Northampton, MA –News Direct – Acre
Every job in the UK food manufacturing sector should become a climate job to reach carbon net zero targets, a new report has revealed.
The Future Food Movement’s study has shown that millions of people need to be trained to make climate-friendly decisions.
Veris Strategies, a strategic change consultancy, created the Future Food Movement, a pioneering community, industry network, and upskilling platform. The movement focuses solely on closing the climate skills gaps and encouraging collaboration between food businesses to combat climate change.
It has published a whitepaper called Tomorrow’s Talent: Skills for a Climate Smart Food SystemThis study showed that 50% of the 2 million people working in the UK’s food sector want to be trained to understand climate issues.
The report highlighted that just 12 per cent of people who work in the industry felt fully confident about their understanding of climate and sustainability issues and two thirds don’t believe that their businesses are taking positive action to tackle climate change.

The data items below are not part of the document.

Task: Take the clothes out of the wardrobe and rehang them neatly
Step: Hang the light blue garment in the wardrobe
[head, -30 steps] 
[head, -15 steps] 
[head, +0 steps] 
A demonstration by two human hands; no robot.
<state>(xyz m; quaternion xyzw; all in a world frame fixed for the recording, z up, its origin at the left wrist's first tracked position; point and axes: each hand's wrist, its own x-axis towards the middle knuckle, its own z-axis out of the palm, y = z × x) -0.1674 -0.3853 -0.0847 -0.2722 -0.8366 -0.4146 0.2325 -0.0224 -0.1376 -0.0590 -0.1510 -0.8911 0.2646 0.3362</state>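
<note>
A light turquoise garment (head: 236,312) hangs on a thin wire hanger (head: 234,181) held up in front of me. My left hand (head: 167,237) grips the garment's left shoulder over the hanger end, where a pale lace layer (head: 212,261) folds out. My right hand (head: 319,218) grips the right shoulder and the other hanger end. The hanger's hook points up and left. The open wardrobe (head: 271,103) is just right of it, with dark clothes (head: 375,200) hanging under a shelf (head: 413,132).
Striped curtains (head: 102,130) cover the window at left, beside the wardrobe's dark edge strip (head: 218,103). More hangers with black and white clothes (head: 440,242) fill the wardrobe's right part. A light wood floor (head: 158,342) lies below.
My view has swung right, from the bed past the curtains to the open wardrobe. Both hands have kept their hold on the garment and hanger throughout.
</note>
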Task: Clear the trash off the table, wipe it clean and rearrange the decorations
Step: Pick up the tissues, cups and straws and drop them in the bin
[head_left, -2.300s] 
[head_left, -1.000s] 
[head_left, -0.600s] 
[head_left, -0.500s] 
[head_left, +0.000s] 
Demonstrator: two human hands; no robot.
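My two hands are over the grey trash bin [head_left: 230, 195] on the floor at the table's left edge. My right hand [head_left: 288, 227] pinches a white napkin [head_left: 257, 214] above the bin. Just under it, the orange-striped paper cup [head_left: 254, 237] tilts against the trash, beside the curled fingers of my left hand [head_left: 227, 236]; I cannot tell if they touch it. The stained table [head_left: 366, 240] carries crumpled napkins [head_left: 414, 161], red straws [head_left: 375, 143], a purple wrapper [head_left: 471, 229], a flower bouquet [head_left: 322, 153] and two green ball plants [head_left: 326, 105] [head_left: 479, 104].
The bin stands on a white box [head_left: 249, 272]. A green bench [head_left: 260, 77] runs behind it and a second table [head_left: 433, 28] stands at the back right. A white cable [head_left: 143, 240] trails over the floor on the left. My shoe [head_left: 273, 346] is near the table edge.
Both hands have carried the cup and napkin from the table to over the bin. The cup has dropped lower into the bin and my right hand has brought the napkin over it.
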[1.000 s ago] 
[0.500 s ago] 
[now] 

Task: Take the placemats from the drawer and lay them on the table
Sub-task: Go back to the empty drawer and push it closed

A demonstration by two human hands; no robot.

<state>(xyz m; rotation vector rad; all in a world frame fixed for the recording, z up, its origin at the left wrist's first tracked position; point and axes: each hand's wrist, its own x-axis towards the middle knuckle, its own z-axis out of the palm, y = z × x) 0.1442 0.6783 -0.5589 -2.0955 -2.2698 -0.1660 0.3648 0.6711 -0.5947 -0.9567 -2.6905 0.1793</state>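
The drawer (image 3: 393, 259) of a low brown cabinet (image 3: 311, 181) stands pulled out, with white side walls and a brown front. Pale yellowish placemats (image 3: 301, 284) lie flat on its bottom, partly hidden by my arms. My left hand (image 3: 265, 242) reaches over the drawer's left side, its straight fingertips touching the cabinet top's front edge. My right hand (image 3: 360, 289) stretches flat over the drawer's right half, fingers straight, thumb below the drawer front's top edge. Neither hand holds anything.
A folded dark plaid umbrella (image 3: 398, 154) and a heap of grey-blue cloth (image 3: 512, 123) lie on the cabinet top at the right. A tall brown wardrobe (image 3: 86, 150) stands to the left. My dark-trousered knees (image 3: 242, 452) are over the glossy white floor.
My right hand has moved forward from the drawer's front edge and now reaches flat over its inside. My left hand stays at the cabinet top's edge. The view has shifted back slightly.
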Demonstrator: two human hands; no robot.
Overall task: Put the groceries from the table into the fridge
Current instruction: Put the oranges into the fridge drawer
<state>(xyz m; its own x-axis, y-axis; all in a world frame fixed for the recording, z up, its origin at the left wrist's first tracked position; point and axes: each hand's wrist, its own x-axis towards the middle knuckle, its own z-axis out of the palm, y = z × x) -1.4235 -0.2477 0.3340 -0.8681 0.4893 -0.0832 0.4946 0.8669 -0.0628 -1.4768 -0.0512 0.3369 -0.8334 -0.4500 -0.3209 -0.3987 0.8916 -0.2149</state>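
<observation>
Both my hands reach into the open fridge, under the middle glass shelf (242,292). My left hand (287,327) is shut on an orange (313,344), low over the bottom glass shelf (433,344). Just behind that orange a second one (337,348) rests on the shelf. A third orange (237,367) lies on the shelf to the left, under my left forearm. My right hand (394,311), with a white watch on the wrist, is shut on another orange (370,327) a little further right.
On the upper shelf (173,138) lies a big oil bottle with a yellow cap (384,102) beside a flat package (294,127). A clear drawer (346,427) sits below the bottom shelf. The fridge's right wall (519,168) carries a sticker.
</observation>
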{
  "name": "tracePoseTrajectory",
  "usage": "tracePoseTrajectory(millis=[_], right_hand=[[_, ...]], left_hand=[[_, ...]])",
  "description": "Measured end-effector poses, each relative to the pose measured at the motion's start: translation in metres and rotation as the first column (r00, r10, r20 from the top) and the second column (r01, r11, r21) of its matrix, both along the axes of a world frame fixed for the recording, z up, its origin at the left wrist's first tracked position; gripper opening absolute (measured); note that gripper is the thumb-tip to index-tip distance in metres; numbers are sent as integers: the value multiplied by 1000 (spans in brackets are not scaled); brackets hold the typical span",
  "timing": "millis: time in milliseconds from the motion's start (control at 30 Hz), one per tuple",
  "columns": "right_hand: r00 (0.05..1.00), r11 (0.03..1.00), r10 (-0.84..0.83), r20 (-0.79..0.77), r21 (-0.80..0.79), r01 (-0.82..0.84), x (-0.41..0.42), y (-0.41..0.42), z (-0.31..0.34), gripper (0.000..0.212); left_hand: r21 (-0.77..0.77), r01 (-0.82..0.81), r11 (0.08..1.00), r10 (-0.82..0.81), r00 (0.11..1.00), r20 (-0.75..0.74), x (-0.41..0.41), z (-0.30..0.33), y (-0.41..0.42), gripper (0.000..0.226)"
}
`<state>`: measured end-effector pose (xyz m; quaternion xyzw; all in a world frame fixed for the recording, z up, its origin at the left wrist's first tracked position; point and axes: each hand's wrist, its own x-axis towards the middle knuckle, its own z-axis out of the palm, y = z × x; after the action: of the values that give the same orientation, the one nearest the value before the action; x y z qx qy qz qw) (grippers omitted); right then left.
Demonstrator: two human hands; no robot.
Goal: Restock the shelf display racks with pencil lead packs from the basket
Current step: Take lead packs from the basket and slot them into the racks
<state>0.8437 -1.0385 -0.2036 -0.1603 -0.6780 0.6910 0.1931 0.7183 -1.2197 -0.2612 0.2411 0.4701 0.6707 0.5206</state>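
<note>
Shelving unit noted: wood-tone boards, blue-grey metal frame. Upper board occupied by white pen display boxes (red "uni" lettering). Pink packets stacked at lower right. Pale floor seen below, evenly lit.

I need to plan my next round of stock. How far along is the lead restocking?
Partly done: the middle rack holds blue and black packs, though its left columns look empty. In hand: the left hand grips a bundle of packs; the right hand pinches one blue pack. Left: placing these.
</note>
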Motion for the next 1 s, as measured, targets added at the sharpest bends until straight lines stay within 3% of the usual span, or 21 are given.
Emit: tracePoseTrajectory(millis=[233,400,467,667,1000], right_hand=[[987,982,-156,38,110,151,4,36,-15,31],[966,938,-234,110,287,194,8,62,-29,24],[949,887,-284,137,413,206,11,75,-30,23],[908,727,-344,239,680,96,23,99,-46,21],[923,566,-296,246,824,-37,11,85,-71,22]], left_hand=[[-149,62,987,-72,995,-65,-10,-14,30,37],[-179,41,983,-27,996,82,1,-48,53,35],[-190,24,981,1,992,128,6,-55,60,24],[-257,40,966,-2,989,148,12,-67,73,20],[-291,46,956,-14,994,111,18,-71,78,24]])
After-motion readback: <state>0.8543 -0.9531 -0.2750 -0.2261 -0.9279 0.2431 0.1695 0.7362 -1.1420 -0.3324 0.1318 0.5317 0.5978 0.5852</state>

Eight out of ten people believe their employers have a responsibility to help them deal with the crisis.
Last month’s COP26 highlighted the need for rapid decarbonisation in the UK food industry but to achieve the 1.5-degree target, the Future Food Movement believes that food businesses need to make every role a climate role.
Kate Cawley, managing director of Veris Strategies and founder of the Future Food Movement, said: “The hard truth is that, currently sustainability in the food sector isn’t working. There aren’t enough sustainability experts who can drive science-based change and there’s a lack of confidence from senior leaders on how best to reach climate targets.
“The Future Food Movement brings together businesses to focus on four stand-out skills areas that are key to unlocking climate proficiency within the workforce: climate literacy, application, technology and communication. Our goal is to empower the industry at all levels to effect the necessary changes in order to combat climate change.
“This isn’t just another technical, science-based upskilling programme tailored to ESG roles. We have collaborated with some of the world’s leading lights on climate issues who will be delivering workshops on topics such as climate language, regenerative agriculture, the future consumer, tech for good and human rights & ethics.”
The climate skills gap is made worse by the aging workforce, labour shortages, and poor perceptions of this industry.
Gizzi Erskine (chef and sustainable food campaigner) and Lucy Siegle (climate author) launched The Future Food Movement at a dinner regenerative agriculture-focused.
Lucy Siegle, journalist and author on climate and nature said:“We need a much sharper, more open conversation about food security and supply chain resilience in the UK. I know from my own work that there’s huge appetite from the general public to consume food in a climate smart way.
“Meanwhile there is a huge opportunity for manufacturers and producers to have a voice in the climate debate and shape a positive food future that addresses emissions, impact, but also price and affordability. For me the Future Food Movement has all the ingredients of the smart, open debate that will drive change.”
Ruth Smith, Consultant in Acre’s Sustainable Business group commented“There’s never been such a high demand for hiring across sustainability, with food and climate being a significant area of growth. It’s amazing to see so many companies stepping up and taking ownership of their impact, and acting accordingly, but there’s still a long way to go. At this point, it’s essential to take into consideration that we all play a part in the carbon reduction journey and we can’t leave it to the big brands and suppliers. It can make a big difference to eat responsibly and keep the environment in mind. We should be aware of our individual contributions.
The Future Food Movement will tackle the climate skills deficit in many ways. This includes upskilling more then a thousand industry leaders through a climate and network zero programme, connecting food industry executives to a Business Leader Network, as well as running a series 12-month Accelerators that offer live online CPD certified learning.
Ruth joined Acre to support organisations in FMCG and Retail, embedding Sustainability through their teams and recruitment. This fast-growing industry aligns closely to Ruth’s core values, prior professional and educational experiences.
Ruth has international experience in recruiting in the Renewables and Clean Energy industry. Her focus is on Sustainability. She holds a University of Brighton 2:1 in BA Geography. This was a specialized degree in Sustainable Development, EIA, and Geographical Politics that she applies daily to her work in Acre and in the Sustainability space.